夏の終わりと、新しい季節の波を乗り越えるために
楽しかった夏休みが終わり、いよいよ2学期が始まります。
行事も多く、1年の中で最も長い2学期。
子どもたちの大きな成長を感じられる楽しみな時期である一方、心と身体には一年で一番負担がかかりやすい季節でもあります。
連休明けの月曜日、大人だって仕事に行くのが少し憂鬱になることがありますよね。
子どもたちもまったく同じです。
どこかブルーな気持ちを抱えているのは、ごく自然なこと。
だからこそ、子どもの一番近くにいる保護者と教員のみなさんが、どんな心構えで2学期を迎えればいいのかを考えてみました。
「学校に行くだけで満点」と割り切る
長い休みのあと、日常のペースを取り戻すのは想像以上にエネルギーがいります。
「早く生活リズムを戻させなきゃ」 「勉強に遅れをとらないようにさせなきゃ」
そうやって大人が焦ってしまうと、そのプレッシャーは真っ直ぐ子どもに伝わってしまいます。
2学期のスタートは、とにかくハードルを下げることが大切です。
朝、起きて、服を着替えて、学校の門をくぐった。
それだけで、まずは200点満点です。
教員のみなさんも、初日から完璧な授業を目指す必要はありません。
まずは教室に子どもたちが集まり、お互いの顔を見て、無事に1日を終えられたこと。
それだけで大成功だと、自分自身を褒めてあげてください。
最初から100%の力で走り出すと、途中でスタミナ切れを起こしてしまいます。
省エネ運転で、ゆっくり慣らしていけばいいのです。
小さなSOSを見逃さない、温かな余白を
2学期の始まりは、子どもたちの心が最も揺れ動きやすい時期でもあります。
夏休み中の生活とのギャップや、人間関係の悩み、行事へのプレッシャーなど、理由は様々です。

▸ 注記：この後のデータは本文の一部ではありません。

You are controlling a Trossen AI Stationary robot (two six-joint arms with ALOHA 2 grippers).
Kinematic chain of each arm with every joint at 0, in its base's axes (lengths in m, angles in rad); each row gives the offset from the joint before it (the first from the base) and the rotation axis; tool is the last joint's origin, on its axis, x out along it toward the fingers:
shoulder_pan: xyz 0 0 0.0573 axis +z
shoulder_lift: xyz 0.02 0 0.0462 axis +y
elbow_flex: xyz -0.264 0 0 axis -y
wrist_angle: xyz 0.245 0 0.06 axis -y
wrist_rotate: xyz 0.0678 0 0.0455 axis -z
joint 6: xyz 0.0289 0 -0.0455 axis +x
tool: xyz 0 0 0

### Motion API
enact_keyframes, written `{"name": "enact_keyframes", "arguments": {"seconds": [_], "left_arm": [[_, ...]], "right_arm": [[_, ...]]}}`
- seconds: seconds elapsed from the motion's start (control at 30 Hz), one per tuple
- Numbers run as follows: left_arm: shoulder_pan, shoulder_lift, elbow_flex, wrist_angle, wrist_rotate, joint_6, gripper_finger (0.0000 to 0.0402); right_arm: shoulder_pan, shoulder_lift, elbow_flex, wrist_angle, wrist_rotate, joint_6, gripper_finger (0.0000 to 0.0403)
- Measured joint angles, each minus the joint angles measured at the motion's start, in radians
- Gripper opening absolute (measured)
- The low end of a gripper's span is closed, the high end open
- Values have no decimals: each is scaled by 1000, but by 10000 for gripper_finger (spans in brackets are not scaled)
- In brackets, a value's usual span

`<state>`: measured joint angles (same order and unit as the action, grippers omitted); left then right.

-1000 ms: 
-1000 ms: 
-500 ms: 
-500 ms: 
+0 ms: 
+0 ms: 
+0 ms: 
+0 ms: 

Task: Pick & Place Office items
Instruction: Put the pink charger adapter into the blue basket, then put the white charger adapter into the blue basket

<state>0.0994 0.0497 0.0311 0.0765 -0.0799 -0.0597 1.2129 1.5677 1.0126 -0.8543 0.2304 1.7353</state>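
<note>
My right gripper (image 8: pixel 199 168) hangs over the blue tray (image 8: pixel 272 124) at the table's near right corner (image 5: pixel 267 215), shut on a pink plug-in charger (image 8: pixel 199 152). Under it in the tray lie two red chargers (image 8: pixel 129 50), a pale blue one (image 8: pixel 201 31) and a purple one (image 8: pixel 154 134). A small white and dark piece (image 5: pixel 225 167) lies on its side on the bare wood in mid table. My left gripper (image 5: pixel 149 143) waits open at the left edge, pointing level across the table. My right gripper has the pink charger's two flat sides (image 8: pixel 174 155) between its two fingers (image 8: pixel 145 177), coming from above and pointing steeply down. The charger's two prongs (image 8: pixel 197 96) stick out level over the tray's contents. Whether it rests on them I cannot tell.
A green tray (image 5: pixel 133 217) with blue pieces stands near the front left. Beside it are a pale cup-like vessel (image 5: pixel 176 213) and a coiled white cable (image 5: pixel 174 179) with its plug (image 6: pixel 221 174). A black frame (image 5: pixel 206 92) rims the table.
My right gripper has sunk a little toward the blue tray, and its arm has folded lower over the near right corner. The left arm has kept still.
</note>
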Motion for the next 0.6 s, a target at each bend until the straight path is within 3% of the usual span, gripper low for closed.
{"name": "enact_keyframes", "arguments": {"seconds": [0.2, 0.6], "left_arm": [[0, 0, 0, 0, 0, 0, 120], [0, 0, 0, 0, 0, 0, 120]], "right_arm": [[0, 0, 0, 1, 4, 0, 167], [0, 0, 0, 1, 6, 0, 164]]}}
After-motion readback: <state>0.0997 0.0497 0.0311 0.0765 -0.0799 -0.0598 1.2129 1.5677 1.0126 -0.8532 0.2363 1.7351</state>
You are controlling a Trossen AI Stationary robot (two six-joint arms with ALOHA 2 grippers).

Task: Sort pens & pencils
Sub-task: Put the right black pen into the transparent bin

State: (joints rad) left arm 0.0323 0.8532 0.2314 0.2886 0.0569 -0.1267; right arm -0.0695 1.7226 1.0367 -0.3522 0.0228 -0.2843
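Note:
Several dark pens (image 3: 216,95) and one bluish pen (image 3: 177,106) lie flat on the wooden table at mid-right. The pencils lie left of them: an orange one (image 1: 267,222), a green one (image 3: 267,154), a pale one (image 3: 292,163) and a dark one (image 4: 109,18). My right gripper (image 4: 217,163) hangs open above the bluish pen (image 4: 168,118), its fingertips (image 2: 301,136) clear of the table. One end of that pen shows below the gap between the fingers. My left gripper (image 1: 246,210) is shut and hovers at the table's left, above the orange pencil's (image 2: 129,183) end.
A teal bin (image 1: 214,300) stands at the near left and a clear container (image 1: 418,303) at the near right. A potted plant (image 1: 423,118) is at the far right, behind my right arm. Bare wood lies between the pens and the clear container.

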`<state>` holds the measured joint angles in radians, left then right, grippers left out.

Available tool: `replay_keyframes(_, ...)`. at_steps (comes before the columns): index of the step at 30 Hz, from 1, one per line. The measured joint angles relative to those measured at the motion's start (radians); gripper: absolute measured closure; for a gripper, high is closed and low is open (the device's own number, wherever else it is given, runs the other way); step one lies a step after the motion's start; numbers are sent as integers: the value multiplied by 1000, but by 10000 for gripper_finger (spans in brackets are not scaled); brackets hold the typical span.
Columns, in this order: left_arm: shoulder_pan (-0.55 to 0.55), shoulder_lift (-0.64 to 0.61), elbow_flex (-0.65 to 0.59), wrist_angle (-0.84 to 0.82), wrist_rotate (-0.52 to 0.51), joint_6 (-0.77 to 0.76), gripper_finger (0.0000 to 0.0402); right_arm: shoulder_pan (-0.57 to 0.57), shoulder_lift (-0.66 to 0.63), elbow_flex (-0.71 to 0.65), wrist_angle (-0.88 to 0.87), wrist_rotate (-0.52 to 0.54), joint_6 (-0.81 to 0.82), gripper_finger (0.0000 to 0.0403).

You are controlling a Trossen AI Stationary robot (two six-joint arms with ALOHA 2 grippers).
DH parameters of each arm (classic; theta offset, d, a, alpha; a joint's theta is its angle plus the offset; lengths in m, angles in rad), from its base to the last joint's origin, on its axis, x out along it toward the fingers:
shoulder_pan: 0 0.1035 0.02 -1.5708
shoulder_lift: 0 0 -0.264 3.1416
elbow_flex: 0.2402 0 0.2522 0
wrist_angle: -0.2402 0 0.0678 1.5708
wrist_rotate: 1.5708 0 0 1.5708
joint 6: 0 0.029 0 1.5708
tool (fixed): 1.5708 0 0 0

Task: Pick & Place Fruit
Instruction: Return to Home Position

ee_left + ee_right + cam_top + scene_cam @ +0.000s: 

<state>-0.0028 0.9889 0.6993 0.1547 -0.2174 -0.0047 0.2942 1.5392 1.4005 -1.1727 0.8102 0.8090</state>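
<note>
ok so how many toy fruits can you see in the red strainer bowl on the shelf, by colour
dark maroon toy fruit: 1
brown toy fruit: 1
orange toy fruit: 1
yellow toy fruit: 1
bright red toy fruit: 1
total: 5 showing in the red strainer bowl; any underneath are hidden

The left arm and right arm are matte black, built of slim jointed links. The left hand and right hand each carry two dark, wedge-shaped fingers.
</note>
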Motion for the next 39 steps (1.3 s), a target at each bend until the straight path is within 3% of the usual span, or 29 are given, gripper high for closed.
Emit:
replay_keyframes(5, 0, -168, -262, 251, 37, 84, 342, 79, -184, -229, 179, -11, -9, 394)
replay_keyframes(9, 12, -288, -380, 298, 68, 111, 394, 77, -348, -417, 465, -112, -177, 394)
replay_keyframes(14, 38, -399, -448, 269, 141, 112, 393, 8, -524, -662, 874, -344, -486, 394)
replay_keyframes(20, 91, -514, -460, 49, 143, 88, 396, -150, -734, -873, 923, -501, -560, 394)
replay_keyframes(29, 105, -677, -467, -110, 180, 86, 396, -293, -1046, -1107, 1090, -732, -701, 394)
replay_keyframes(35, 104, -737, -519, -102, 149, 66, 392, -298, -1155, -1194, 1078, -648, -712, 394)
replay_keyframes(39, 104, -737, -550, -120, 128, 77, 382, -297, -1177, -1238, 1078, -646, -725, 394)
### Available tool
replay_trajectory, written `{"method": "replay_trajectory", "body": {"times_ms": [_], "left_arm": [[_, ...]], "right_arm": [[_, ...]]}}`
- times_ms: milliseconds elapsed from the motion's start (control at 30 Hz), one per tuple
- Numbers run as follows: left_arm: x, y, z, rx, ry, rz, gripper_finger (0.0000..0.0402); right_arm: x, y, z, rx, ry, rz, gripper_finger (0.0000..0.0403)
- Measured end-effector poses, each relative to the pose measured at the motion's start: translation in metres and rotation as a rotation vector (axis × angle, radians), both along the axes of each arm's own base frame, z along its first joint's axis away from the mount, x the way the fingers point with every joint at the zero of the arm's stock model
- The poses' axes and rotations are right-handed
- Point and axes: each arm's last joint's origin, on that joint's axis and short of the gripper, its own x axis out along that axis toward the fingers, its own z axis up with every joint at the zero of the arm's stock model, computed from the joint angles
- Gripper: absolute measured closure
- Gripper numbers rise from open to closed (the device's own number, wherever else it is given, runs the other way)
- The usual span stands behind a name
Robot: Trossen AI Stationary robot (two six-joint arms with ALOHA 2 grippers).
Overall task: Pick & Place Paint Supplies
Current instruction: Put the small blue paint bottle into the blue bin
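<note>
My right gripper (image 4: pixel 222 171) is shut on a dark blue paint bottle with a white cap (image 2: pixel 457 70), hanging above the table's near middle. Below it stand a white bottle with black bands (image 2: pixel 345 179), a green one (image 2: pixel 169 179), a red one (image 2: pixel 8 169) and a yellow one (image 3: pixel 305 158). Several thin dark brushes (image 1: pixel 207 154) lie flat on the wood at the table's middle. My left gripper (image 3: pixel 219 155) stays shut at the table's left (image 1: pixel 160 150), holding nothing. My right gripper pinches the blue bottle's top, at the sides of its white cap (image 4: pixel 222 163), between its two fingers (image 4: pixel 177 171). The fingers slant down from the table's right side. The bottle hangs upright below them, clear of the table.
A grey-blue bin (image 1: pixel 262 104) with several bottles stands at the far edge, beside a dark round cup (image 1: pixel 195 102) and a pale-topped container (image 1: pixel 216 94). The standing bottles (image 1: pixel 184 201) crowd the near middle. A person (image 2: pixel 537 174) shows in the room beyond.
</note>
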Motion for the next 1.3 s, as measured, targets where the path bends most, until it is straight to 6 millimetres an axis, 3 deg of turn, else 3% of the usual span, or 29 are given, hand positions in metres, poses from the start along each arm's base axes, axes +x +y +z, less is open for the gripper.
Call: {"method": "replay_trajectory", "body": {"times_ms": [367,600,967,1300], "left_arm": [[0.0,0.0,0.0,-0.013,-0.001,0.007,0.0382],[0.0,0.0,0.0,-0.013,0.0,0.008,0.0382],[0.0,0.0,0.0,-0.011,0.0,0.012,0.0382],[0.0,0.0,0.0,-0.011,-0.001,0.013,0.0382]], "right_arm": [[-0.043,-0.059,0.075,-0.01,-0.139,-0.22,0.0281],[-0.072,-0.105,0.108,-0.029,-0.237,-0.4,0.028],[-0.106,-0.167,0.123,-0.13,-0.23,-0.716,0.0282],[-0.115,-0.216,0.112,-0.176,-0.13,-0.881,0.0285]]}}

「なんだか最近、元気がなさそうだな」 「いつもより口数が減った気がする」 「朝になるとお腹が痛いと言う」
そんな小さな違和感に気づいたら、決して無理に理由を聞き出そうとしないでください。
ただ「あなたのことを見ているよ」「いつでも味方だよ」という姿勢で、そっと寄り添ってあげることが大切です。
無理に頑張らせることよりも、まずは心と身体の安全を守ること。
家庭も教室も、子どもがいつでも羽を休められる「安全基地」でありたいものです。
大人たちが逃げ場を用意してあげるだけで、子どもは大きな安心感を抱くことができます。
肩の力を抜いて、チームで支え合う
2学期は運動会や文化祭、音楽会など、学校行事が目白押しです。
行事を成功させようとするあまり、保護者も教員も知らず知らずのうちに肩に力が入ってしまいがちです。
けれど、一番大切なのは「行事を完璧にこなすこと」ではなく、「子どもたちが笑顔で過ごすこと」はず。
保護者と教員は、子どもの健やかな成長を願う大切なパートナーです。
対立するのではなく、同じ方向を向いて手をつなぐ存在です。
家庭での様子や学校での変化など、気になったことは抱え込まずに共有し合いましょう。
「最近少し疲れが見えますね」 「家ではこんな風に過ごしていますよ」
そんなちょっとした言葉のドッチボールが、双方の不安を和らげてくれます。
完璧な親である必要も、完璧な先生である必要もありません。
一人の肩に重荷を乗せるのではなく、みんなで分かち合う姿勢を持ち続けましょう。
焦らず、ゆっくり波に乗っていこう
2学期という長い航海は、まだ始まったばかりです。
まだ残暑も厳しく、気候の変化だけでも体力が削られる時期です。
だからこそ、焦る必要はどこにもありません。
波風が立つ日があれば、少し休んで風が止むのを待てばいいのです。
大人たちがどっしりと構え、温かい笑顔で迎えてくれれば、子どもたちは自分のペースで少しずつ前を向いて歩き出します。
ほかの誰かと比べることなく、昨日のその子と比べて成長を喜んでいきましょう。
大人も子どもも、深呼吸をひとつ。
焦らず、比べず、ゆっくりと。
子どもたちと一緒に、実り多き秋を歩んでいきましょう。